El juez uruguayo de la Corte Interamericana de Derechos Humanos, Ricardo Pérez Manrique, afirmó que desde lo jurídico resulta complejo determinar los límites de las grandes empresas tecnológicas, aunque destacó una serie de fallos dictados en Alemania, Brasil y Estados Unidos que sentaron restricciones frente a su avance.
Las definiciones del magistrado formaron parte de su última actividad en Santa Rosa, durante una charla abierta en la Universidad Nacional de La Pampa ante unos cuarenta estudiantes y docentes. En el encuentro estuvo acompañado por los ministros del Superior Tribunal de Justicia, Eduardo Fernández Mendía y Fabricio Luis Losi.

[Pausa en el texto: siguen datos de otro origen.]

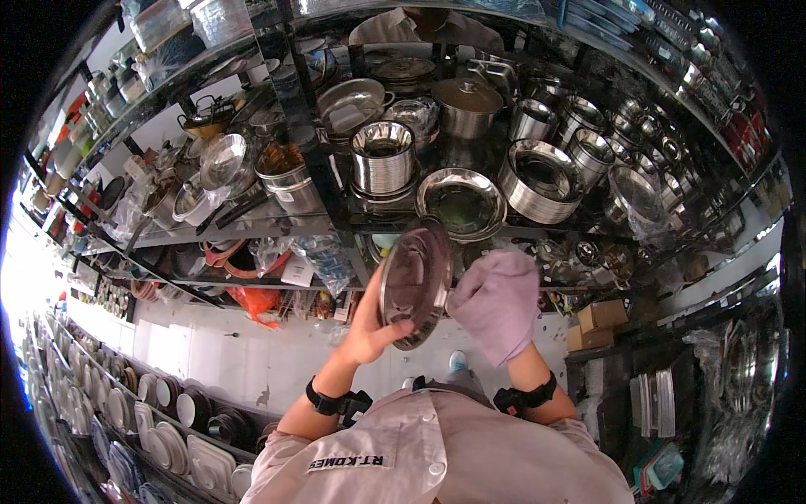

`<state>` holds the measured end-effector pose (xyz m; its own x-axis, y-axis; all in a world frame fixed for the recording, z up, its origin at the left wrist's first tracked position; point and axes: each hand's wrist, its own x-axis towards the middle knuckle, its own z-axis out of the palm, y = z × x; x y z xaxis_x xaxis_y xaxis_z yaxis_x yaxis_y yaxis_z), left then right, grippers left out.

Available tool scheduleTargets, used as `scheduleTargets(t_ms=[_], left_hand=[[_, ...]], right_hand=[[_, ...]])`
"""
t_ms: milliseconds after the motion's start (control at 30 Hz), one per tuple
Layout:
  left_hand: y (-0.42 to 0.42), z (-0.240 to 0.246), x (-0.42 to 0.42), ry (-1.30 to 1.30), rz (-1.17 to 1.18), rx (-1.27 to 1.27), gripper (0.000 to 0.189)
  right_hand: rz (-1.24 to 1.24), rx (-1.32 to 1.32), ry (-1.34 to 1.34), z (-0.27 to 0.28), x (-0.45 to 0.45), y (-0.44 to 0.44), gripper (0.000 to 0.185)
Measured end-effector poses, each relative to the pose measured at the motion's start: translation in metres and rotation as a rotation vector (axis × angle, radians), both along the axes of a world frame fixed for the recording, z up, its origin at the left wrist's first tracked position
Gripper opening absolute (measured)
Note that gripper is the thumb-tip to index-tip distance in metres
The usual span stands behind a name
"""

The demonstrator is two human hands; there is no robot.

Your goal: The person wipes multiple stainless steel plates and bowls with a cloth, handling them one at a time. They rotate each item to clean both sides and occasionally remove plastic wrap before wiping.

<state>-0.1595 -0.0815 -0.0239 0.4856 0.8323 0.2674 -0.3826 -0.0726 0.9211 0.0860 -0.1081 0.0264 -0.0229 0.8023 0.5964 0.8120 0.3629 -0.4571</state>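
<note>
A round steel dish, shiny and shallow, is held on edge in my left hand, with the thumb over its lower part. My right hand is covered by a lilac cloth, which lies close beside the dish's right rim; whether they touch I cannot tell. The fingers under the cloth are hidden. Just beyond my hands, a wide steel plate lies at the shelf's front edge. Stacked steel bowls stand to its left, and a larger stack of steel dishes to its right.
A lidded pot stands farther back on the dark shelf. Wrapped pans and bowls crowd the left shelf. Cardboard boxes sit low at the right. Racks of plates line the lower left, behind the pale floor.
</note>
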Motion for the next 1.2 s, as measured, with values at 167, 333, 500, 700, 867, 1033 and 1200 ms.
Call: scheduleTargets(t_ms=[167,333,500,700,867,1033,1200], left_hand=[[0.000,-0.006,0.019,0.121,-0.090,0.129,0.109],[0.005,-0.013,0.028,0.052,-0.174,0.113,0.102],[0.007,-0.017,0.022,-0.032,-0.131,-0.005,0.102],[0.004,-0.001,0.014,0.068,-0.244,-0.037,0.108],[0.011,0.004,0.019,0.137,-0.324,-0.015,0.112],[0.003,-0.006,0.032,0.050,-0.326,-0.025,0.119],[0.012,-0.012,0.042,-0.094,-0.225,0.094,0.116]], right_hand=[[0.541,-0.286,0.119,0.002,-0.023,0.008,0.015],[0.653,-0.667,0.791,-0.067,-0.022,0.002,0.028],[0.526,-0.548,0.550,-0.130,-0.021,0.046,0.029],[0.010,-0.330,0.069,-0.093,0.009,0.044,0.008],[0.042,0.075,0.465,-0.040,-0.011,0.027,0.032],[0.341,-0.094,0.107,-0.010,-0.003,0.007,0.051],[0.637,-0.451,0.211,-0.029,-0.009,0.008,0.045]])
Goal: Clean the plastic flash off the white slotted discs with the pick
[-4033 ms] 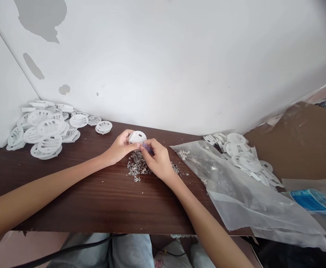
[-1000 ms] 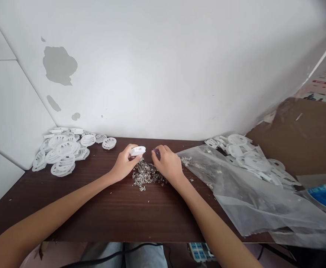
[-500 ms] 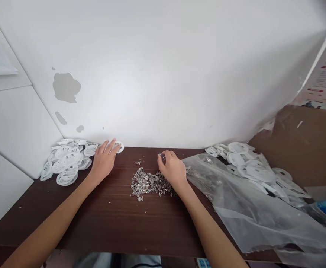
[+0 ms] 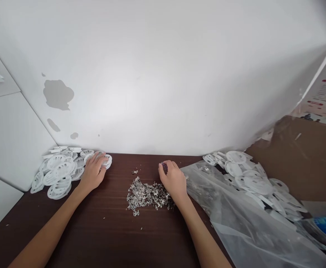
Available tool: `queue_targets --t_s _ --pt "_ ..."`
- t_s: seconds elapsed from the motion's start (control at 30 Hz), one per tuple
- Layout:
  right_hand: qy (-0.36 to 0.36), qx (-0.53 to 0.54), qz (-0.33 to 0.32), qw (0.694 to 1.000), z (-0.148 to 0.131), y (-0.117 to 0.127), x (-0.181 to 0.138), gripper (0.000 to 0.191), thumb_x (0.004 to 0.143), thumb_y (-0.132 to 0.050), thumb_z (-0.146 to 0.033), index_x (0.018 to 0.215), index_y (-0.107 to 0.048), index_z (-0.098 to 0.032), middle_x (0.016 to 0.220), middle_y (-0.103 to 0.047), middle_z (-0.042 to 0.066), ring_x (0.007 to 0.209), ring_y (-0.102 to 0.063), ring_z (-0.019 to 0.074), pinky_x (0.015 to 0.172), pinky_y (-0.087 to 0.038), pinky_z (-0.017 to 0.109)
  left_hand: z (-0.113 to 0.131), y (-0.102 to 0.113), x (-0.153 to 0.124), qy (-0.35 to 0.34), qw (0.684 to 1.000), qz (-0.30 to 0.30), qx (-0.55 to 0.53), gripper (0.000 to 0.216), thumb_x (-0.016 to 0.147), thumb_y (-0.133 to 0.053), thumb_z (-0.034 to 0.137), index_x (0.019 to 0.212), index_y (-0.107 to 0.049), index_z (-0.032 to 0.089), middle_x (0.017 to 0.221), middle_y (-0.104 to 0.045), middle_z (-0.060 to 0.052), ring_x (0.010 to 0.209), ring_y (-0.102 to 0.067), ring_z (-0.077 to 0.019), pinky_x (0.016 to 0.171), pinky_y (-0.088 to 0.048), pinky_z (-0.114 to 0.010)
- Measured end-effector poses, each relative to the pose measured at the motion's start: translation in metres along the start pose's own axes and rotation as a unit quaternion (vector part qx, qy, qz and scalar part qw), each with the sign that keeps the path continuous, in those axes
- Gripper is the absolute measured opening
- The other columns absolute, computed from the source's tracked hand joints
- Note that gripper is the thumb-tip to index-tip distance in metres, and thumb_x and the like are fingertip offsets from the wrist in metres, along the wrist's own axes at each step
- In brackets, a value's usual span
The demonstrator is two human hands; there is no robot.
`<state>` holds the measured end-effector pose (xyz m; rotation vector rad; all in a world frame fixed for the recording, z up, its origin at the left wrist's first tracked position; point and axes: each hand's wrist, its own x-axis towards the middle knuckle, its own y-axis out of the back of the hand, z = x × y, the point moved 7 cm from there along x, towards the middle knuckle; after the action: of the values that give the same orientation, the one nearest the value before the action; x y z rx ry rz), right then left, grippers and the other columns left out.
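Observation:
My left hand [image 4: 93, 172] lies palm down with its fingers spread over the right end of a pile of white slotted plastic discs [image 4: 64, 170]. Its fingertips touch a white disc [image 4: 107, 160], partly hidden beneath them. Farther right, my right hand [image 4: 174, 180] is closed, thumb and fingers curled together around something small and dark whose kind I cannot make out. A heap of small shiny metal clips [image 4: 143, 194] lies between the hands, its right edge against my right hand.
On the right, a clear plastic bag [image 4: 229, 216] is spread over the dark wooden table [image 4: 109, 238]. More white discs [image 4: 257, 184] are piled behind it, beside a brown cardboard panel [image 4: 282, 160]. A white wall [image 4: 151, 93] bounds the back.
My left hand has moved left toward the disc pile, and the disc at its fingertips now lies there too. My right hand stays closed beside the clips. The camera view has tilted up slightly.

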<state>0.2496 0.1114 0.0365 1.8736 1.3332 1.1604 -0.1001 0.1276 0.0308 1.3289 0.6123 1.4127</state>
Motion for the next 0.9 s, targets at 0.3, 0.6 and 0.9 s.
queue_targets --t_s 0.3,0.6,0.9 --pt "-0.009 0.007 0.006 1.0 -0.002 -0.003 0.004 0.013 0.1 -0.06 -0.029 0.106 -0.068 -0.021 0.104 -0.071 0.007 0.077 -0.065 0.018 0.063 -0.036 0.027 -0.004 -0.012 0.005 -0.019 1.0 -0.003 0.011 0.047 0.101 -0.042 0.05 0.13 -0.06 0.016 0.157 -0.053 -0.019 0.147 -0.048 -0.0382 0.119 -0.04 -0.058" --pt "-0.234 -0.164 0.085 0.955 0.115 0.121 0.005 0.034 0.106 -0.048 -0.036 0.127 -0.067 -0.017 0.119 -0.071 0.016 0.1 -0.07 0.0258 0.08 -0.046 0.032 -0.008 -0.01 0.014 0.005 0.998 0.056 0.027 0.063 0.103 -0.032 0.051 0.139 -0.054 0.004 0.153 -0.054 -0.027 0.152 -0.036 -0.0475 0.116 -0.038 -0.066" --pt "-0.352 -0.211 -0.03 0.911 0.2 0.124 0.032 0.046 0.096 -0.067 -0.038 0.133 -0.064 -0.011 0.124 -0.072 0.022 0.118 -0.069 0.0328 0.091 -0.05 0.036 0.006 0.004 0.013 0.011 0.995 0.087 0.05 0.061 0.1 -0.036 0.05 0.131 -0.06 0.004 0.145 -0.06 -0.029 0.149 -0.037 -0.0495 0.115 -0.035 -0.068"
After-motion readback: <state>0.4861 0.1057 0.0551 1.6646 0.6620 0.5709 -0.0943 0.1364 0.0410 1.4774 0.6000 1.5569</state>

Pérez Manrique señaló que el tribunal interamericano todavía no emitió una opinión consultiva sobre el tema, pero puntualizó que a través de distintas resoluciones fijó estándares de actuación. En ese marco, vinculó la problemática de forma directa con los derechos humanos y recordó su intervención en el caso Fábrica de Fuegos de Santo Antônio de Jesús contra Brasil, donde fijó jurisprudencia en relación con la responsabilidad empresarial y la omisión de control estatal ante violaciones de derechos fundamentales.
Entre los pronunciamientos analizados, el magistrado consideró de gran relevancia la sentencia del Supremo Tribunal Federal de Brasil, que declaró inconstitucional la exención de responsabilidad de las redes sociales sobre el contenido de terceros, permitiendo la aplicación de multas a plataformas si no remueven contenidos ilícitos con rapidez. A su vez, repasó el caso de Estados Unidos donde la firma Meta acordó una sanción millonaria tras cuestionamientos por funciones destinadas a generar adicción en niños y adolescentes, y las resoluciones de la justicia de Alemania que responsabilizaron legalmente a Google como autor de afirmaciones falsas generadas por su inteligencia artificial y prohibieron el cruce automático de datos de usuarios sin consentimiento previo.
Por último, Pérez Manrique comparó la situación con las posturas pasadas de las compañías tabacaleras y subrayó que, a pesar de las complejidades que presenta el constante avance tecnológico, los sistemas judiciales nacionales todavía tienen la capacidad de actuar como una barrera de contención frente a estos gigantes corporativos.